- Activity: Return the listing below unchanged, but without pictures.

- Provided data:
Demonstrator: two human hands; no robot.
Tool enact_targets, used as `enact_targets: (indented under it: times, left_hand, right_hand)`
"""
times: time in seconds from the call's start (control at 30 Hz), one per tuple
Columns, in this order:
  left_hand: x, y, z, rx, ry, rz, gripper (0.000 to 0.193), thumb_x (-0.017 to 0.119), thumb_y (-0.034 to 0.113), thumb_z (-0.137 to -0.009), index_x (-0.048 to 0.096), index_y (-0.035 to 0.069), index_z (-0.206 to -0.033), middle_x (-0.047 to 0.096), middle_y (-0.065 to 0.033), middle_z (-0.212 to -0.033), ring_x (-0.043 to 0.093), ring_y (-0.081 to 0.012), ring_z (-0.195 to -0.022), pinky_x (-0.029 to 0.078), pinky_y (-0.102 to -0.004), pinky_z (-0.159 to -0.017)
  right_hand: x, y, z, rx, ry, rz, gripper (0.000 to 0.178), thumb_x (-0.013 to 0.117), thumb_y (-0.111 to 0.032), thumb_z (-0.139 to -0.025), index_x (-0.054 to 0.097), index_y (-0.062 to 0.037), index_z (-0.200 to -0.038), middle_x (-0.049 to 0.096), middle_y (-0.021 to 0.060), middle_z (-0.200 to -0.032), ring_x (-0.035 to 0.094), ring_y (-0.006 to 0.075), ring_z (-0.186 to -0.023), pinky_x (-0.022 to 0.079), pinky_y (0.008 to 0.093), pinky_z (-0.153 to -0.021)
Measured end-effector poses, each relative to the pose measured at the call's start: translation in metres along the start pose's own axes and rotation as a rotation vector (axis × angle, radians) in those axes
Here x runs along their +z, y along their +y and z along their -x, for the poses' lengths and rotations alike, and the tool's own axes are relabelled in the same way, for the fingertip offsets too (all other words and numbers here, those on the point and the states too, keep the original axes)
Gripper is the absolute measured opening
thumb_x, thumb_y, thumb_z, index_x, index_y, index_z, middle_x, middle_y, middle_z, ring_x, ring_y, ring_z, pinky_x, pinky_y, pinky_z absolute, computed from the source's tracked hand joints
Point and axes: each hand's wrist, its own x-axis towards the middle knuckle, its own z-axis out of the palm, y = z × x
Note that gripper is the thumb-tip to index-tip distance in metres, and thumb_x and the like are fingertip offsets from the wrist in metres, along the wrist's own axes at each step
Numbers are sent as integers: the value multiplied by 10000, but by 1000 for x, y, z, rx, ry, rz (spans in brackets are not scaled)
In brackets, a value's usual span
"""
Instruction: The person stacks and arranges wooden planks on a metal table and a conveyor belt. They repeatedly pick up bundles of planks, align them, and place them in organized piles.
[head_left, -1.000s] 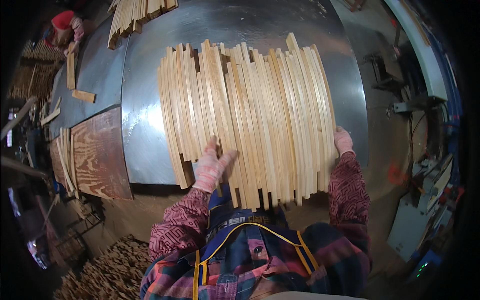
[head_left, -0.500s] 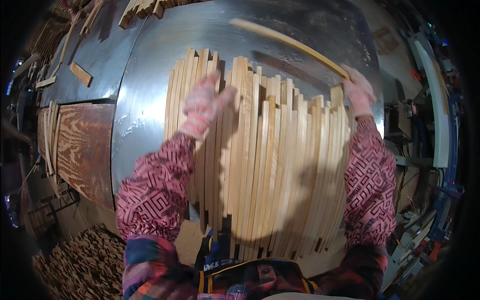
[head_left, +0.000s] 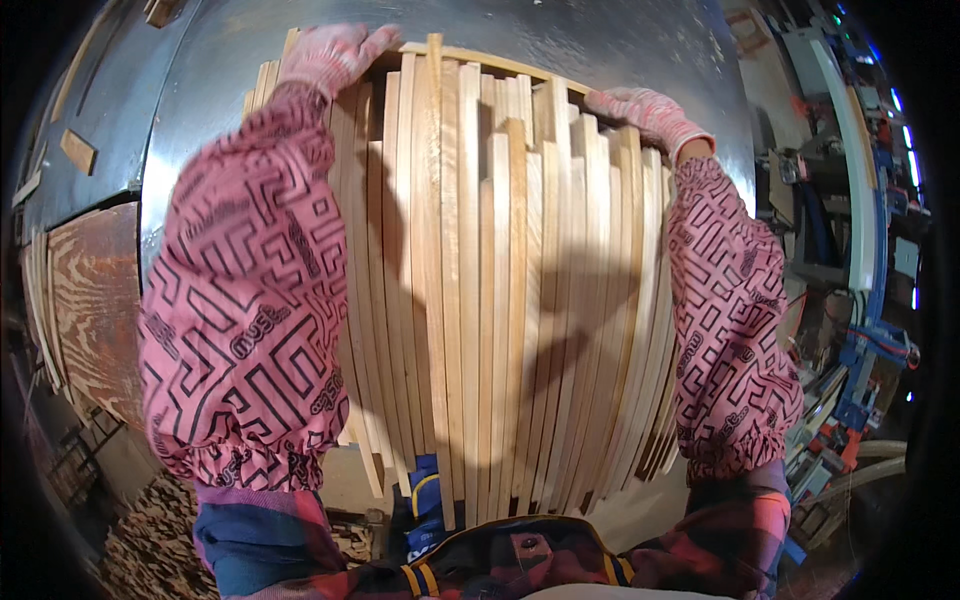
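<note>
A row of pale wooden strips (head_left: 465, 300) lies side by side, with far ends at uneven lengths and near ends close to my waist. Across those far ends runs a single wooden strip (head_left: 490, 60). My right hand (head_left: 650, 112), in a pink-and-white knit glove, is closed on its right end. At the other end, my left hand (head_left: 335, 58), gloved alike, grips it from above; part of its fingers and the strip under them are hidden. One slat (head_left: 434, 120) stands out past its neighbours between my hands.
Under the strips is a shiny metal tabletop (head_left: 230, 75). A loose wood offcut (head_left: 78, 151) lies at the left, near a brown wood-grained board (head_left: 95, 300). Scrap wood (head_left: 160, 540) is heaped on the floor at lower left. Blue machinery (head_left: 865, 370) lines the right side.
The loose strip has swung from sticking out over the far table to lying across the row's far ends. My left hand has moved from the strips' tops to its left end.
</note>
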Motion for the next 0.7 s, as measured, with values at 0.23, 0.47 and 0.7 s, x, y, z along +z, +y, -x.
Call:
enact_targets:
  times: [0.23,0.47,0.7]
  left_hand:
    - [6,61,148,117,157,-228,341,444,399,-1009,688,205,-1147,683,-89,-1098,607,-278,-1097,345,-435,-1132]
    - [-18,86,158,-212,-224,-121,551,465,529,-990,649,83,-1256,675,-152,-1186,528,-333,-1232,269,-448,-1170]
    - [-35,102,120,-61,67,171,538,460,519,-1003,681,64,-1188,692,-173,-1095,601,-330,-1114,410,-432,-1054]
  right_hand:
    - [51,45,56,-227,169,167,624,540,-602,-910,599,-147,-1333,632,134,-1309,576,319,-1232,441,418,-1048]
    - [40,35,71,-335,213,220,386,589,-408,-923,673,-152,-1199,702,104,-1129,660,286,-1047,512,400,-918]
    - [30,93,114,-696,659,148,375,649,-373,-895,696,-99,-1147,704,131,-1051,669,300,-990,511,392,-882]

- Response box:
Demonstrator: two human hands; no robot.
Tool enact_targets, used as `enact_targets: (indented under it: times, left_hand, right_hand)`
"""
times: time in seconds from the call's start (control at 30 Hz), one per tuple
Columns, in this order:
  left_hand: x, y, z, rx, ry, rz, gripper (0.000 to 0.193), thumb_x (-0.017 to 0.119), thumb_y (-0.034 to 0.113), thumb_z (-0.137 to -0.009), index_x (-0.048 to 0.096), index_y (-0.035 to 0.069), index_z (-0.206 to -0.033), middle_x (-0.047 to 0.096), middle_y (-0.065 to 0.033), middle_z (-0.212 to -0.033), ring_x (-0.043 to 0.093), ring_y (-0.081 to 0.012), ring_z (-0.195 to -0.022), pinky_x (-0.029 to 0.078), pinky_y (-0.102 to -0.004), pinky_z (-0.159 to -0.017)
  right_hand: x, y, z, rx, ry, rz, gripper (0.000 to 0.178), thumb_x (-0.013 to 0.117), thumb_y (-0.111 to 0.032), thumb_z (-0.139 to -0.025), index_x (-0.054 to 0.097), index_y (-0.062 to 0.037), index_z (-0.200 to -0.038), middle_x (-0.049 to 0.096), middle_y (-0.021 to 0.060), middle_z (-0.200 to -0.032), ring_x (-0.035 to 0.094), ring_y (-0.006 to 0.075), ring_z (-0.186 to -0.023), pinky_x (-0.022 to 0.079), pinky_y (0.008 to 0.093), pinky_z (-0.153 to -0.021)
Measured end-effector poses, each relative to the pose measured at the call's start: translation in metres along the start pose's own axes and rotation as a rotation vector (axis × angle, radians) in those axes
Here x runs along their +z, y along their +y and z along their -x, for the poses' lengths and rotations alike, and the tool's own axes are relabelled in the same way, for the fingertip offsets too (all other words and numbers here, those on the point and the states too, keep the original axes)
Gripper is the absolute measured opening
thumb_x, thumb_y, thumb_z, index_x, index_y, index_z, middle_x, middle_y, middle_z, ring_x, ring_y, ring_z, pinky_x, pinky_y, pinky_z absolute, computed from the source's tracked hand joints
Point and axes: each hand's wrist, its own x-axis towards the middle knuckle, its own z-axis out of the palm, y = z × x
Note that gripper is the thumb-tip to index-tip distance in metres, and thumb_x and the like are fingertip offsets from the wrist in metres, along the wrist's own axes at each step
Numbers are sent as integers: the value multiplied by 10000, but by 1000 for x, y, z, rx, ry, rz (spans in brackets are not scaled)
In brackets, a value's usual span
"""
Instruction: The person stacks and arranges wooden planks on a metal table and a conveyor belt. They repeatedly pick up bundles of planks, align them, and place them in organized piles.
[head_left, -1.000s] 
[head_left, -0.500s] 
[head_left, +0.000s] 
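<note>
A row of pale wooden strips (head_left: 465, 300) lies side by side, with far ends at uneven lengths and near ends close to my waist. Across those far ends runs a single wooden strip (head_left: 490, 60). My right hand (head_left: 650, 112), in a pink-and-white knit glove, is closed on its right end. At the other end, my left hand (head_left: 335, 58), gloved alike, grips it from above; part of its fingers and the strip under them are hidden. One slat (head_left: 434, 120) stands out past its neighbours between my hands.
Under the strips is a shiny metal tabletop (head_left: 230, 75). A loose wood offcut (head_left: 78, 151) lies at the left, near a brown wood-grained board (head_left: 95, 300). Scrap wood (head_left: 160, 540) is heaped on the floor at lower left. Blue machinery (head_left: 865, 370) lines the right side.
The loose strip has swung from sticking out over the far table to lying across the row's far ends. My left hand has moved from the strips' tops to its left end.
</note>
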Motion for the next 0.7 s, as measured, with values at 0.23, 0.47 and 0.7 s, x, y, z along +z, +y, -x.
Call:
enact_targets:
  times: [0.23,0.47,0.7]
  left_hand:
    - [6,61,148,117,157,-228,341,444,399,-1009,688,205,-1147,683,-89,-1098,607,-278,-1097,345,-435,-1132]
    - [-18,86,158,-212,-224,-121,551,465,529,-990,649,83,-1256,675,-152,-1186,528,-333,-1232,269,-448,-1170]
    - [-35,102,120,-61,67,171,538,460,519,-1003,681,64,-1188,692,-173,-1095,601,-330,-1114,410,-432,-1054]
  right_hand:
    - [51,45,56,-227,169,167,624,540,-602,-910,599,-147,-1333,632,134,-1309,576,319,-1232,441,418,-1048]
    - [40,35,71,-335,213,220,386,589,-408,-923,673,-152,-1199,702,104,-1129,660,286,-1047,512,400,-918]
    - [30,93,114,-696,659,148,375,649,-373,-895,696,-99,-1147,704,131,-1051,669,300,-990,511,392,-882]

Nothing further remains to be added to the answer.